National Housing Fund (NHF) is a Federal Government scheme, which entitles all Nigerians above the age of 21years in paid employment to a low interest, government funded loan. Members of the scheme contribute 2.5% of their monthly salary to the fund through Federal Mortgage Bank of Nigeria. The maximum amount obtainable under the NHF used to be N5 million but has since been increased to N15 million. The borrowed capital is repayable over a maximum of 30 years at the rate of 6% interest.
Any Nigerian above the age of 21. They must be a contributor to the National Housing Funds for a period of not less than six months. For individual borrowers there must be satisfactory evidence of regular flow of income to guarantee loan repayment. This condition is easy to ascertain for applicants in paid/salary employment. For the people in private/trading businesses, there might be need to resort to their bank statements of account.
The loan shall be for the purpose of building, purchasing or renovating residential accommodation. No loan shall be for refinancing.
Except for institutional borrowers who can apply for the loan directly from Federal Mortgage Bank of Nigeria (FMBN), individuals can only apply through a duly licensed and accredited Primary Mortgage Institution (PMI) of their choice and not directly to the FMBN. Loan applications are also to be obtained from the same PMI.

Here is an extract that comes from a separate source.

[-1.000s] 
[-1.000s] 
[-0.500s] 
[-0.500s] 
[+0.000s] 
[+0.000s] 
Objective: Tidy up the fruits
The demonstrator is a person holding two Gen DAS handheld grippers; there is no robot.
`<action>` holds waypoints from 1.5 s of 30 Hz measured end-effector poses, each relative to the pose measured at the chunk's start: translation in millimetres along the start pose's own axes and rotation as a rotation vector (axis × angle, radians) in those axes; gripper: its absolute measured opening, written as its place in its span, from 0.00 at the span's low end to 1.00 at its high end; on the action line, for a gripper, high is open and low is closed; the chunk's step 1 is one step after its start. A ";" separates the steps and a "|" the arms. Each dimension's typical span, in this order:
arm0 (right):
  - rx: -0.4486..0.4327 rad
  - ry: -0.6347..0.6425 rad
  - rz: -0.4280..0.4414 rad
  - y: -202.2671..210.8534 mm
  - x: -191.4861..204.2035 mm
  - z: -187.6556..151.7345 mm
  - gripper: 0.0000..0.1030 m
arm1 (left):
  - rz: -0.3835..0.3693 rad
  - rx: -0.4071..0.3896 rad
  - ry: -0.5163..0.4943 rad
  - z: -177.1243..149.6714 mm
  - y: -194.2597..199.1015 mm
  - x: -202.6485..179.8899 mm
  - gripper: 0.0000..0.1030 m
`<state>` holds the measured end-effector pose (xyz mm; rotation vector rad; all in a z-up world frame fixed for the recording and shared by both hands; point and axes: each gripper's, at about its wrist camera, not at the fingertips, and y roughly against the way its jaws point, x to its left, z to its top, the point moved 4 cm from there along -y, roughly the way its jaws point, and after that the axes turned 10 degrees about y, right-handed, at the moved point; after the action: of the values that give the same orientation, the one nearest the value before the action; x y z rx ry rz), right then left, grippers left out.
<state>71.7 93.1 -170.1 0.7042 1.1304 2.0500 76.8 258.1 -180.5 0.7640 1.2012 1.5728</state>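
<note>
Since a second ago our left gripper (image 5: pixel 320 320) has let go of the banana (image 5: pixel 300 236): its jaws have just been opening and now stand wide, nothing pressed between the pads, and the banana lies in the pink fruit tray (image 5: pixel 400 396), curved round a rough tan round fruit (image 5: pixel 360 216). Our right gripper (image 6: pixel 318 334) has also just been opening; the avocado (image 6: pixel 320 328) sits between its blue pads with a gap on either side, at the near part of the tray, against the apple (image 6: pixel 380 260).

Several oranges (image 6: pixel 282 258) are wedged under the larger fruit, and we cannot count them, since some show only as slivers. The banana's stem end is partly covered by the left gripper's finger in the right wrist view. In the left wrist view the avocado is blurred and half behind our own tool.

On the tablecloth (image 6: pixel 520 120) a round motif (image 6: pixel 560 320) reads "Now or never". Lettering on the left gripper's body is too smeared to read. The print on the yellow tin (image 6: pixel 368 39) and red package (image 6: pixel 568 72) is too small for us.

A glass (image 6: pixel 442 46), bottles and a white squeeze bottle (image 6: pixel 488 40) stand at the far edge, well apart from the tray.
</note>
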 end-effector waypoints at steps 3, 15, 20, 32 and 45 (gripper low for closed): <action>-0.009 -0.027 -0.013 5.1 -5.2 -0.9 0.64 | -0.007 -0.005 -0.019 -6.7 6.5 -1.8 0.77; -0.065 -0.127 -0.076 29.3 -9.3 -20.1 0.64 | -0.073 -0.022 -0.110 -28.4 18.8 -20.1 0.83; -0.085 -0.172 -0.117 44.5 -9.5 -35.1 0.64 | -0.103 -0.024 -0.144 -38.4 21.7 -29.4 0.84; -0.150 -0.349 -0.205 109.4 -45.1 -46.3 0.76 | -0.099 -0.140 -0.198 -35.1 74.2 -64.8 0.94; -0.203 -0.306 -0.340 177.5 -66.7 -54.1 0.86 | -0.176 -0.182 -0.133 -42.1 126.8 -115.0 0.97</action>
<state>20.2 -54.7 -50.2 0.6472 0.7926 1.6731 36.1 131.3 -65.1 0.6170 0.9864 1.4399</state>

The property (residential accommodation) for which the loan is sought shall serve as security for the loan. The property must have valid title documents (C of O; R of O, Deed of Sublease, Deed of Assignment or Letter of Allocation). The property shall conform to the existing planning laws and regulations and building plans approved by the appropriate authorities. The mortgage property must possess sufficient value to recover the loan. The mortgage property must be insured against hazards. Applicant must accept to take up both “Fire Insurance Policy” and “Mortgage Protection Policy”. The loan shall be secured by first legal mortgage between the applicant and the PMI.
An individual borrower is entitled to a maximum amount of N15 million. No individual shall be granted a loan in excess of 90% of the cost or value of the property to be mortgaged.
Such as real estate developers or construction companies involved in direct housing construction may apply for an NHF loan. Hitherto, beneficiaries were limited to individuals but access has recently been extended to institutional borrowers.
The House Ownership Account has to be operated for a specified period. This varies from one PMI to another. Usually it ranges between 6 – 12 months. It will afford the PMI the opportunity of having a record of applicant’s savings pattern. Repayment figure should not exceed one third (1/3) of total net income on a monthly basis. Except in cases of outright purchase of property, disbursement of the loan is made in instalments and in relation to the stages of development.